TASK ITEM →
What is the number of lines in the entries that contain the word "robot"? Reply with that number only.

RECORDED INFORMATION →
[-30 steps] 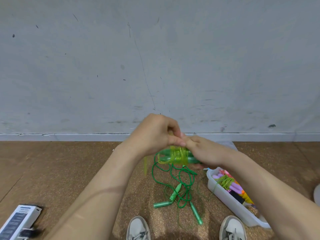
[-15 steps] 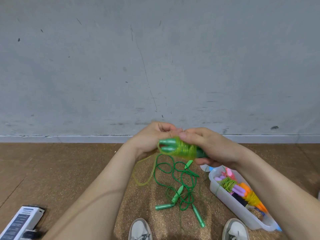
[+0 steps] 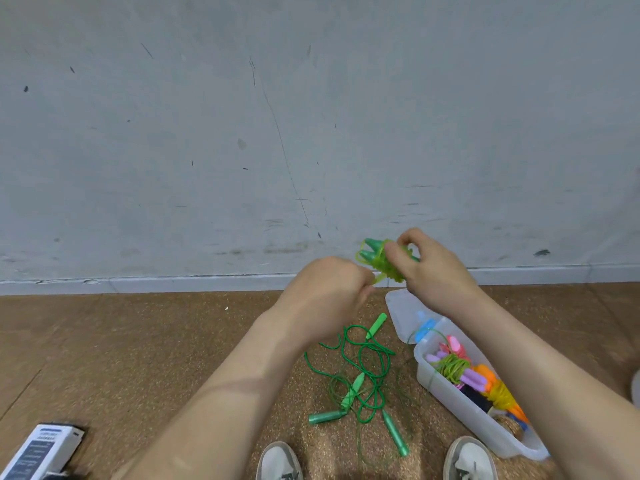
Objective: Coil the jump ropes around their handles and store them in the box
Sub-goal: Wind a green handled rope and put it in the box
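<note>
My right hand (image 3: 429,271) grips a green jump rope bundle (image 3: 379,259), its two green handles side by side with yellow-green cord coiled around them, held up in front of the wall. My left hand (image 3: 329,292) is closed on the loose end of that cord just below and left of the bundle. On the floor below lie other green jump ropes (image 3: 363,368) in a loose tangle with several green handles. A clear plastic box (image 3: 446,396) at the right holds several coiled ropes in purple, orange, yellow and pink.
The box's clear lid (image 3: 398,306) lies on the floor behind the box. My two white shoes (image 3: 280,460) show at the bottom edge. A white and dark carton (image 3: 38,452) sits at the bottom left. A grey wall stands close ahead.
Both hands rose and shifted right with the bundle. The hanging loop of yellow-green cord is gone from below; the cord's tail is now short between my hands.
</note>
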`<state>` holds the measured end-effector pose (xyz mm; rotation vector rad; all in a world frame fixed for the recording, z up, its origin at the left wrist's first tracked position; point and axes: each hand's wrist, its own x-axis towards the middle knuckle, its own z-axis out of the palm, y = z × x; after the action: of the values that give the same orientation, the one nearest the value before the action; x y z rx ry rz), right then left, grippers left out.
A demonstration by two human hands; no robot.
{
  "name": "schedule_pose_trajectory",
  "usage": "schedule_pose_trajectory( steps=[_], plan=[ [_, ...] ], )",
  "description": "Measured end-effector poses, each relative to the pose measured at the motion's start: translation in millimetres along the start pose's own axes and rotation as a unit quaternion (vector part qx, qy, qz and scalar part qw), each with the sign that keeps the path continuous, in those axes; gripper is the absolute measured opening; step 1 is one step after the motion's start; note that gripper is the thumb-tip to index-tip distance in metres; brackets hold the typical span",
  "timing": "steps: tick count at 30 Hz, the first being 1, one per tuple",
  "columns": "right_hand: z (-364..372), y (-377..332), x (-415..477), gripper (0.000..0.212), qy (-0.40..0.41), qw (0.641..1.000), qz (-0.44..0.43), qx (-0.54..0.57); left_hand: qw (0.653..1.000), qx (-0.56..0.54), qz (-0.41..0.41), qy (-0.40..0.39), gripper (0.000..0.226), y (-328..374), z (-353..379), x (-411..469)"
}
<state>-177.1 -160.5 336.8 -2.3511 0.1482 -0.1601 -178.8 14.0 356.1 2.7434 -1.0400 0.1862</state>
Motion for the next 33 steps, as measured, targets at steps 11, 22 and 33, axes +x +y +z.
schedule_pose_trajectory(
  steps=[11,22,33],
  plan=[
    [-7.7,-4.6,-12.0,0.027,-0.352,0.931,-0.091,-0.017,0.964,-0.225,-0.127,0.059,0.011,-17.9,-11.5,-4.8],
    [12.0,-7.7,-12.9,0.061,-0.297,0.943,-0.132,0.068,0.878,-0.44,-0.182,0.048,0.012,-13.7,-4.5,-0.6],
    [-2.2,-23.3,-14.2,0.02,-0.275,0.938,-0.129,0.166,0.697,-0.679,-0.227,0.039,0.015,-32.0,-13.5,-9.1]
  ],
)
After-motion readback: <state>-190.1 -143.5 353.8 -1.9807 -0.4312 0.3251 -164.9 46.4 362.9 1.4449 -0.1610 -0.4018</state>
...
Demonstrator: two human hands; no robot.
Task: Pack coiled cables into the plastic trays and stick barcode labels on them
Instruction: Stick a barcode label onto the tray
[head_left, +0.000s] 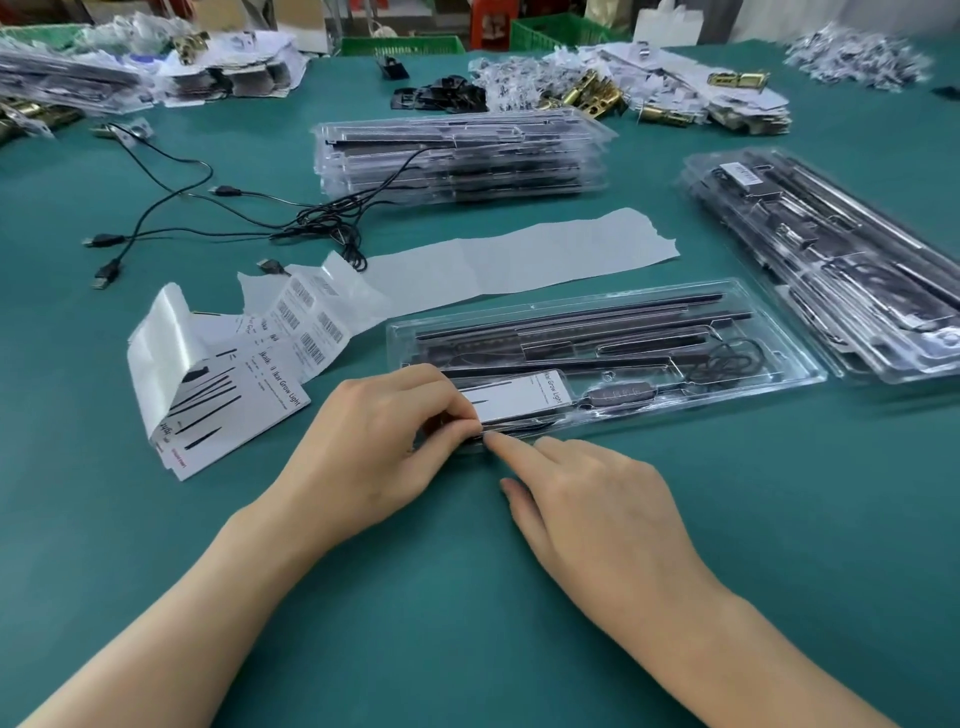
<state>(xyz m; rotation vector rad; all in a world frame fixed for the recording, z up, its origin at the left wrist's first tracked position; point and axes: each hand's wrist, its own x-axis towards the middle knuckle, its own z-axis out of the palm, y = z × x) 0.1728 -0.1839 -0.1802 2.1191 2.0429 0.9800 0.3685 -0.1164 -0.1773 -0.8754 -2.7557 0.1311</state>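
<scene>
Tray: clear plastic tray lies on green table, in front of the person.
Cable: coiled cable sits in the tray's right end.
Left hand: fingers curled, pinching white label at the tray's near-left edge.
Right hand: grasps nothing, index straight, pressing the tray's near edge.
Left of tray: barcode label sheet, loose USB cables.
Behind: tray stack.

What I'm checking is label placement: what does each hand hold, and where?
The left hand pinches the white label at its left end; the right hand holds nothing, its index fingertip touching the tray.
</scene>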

ANSWER SPACE →
2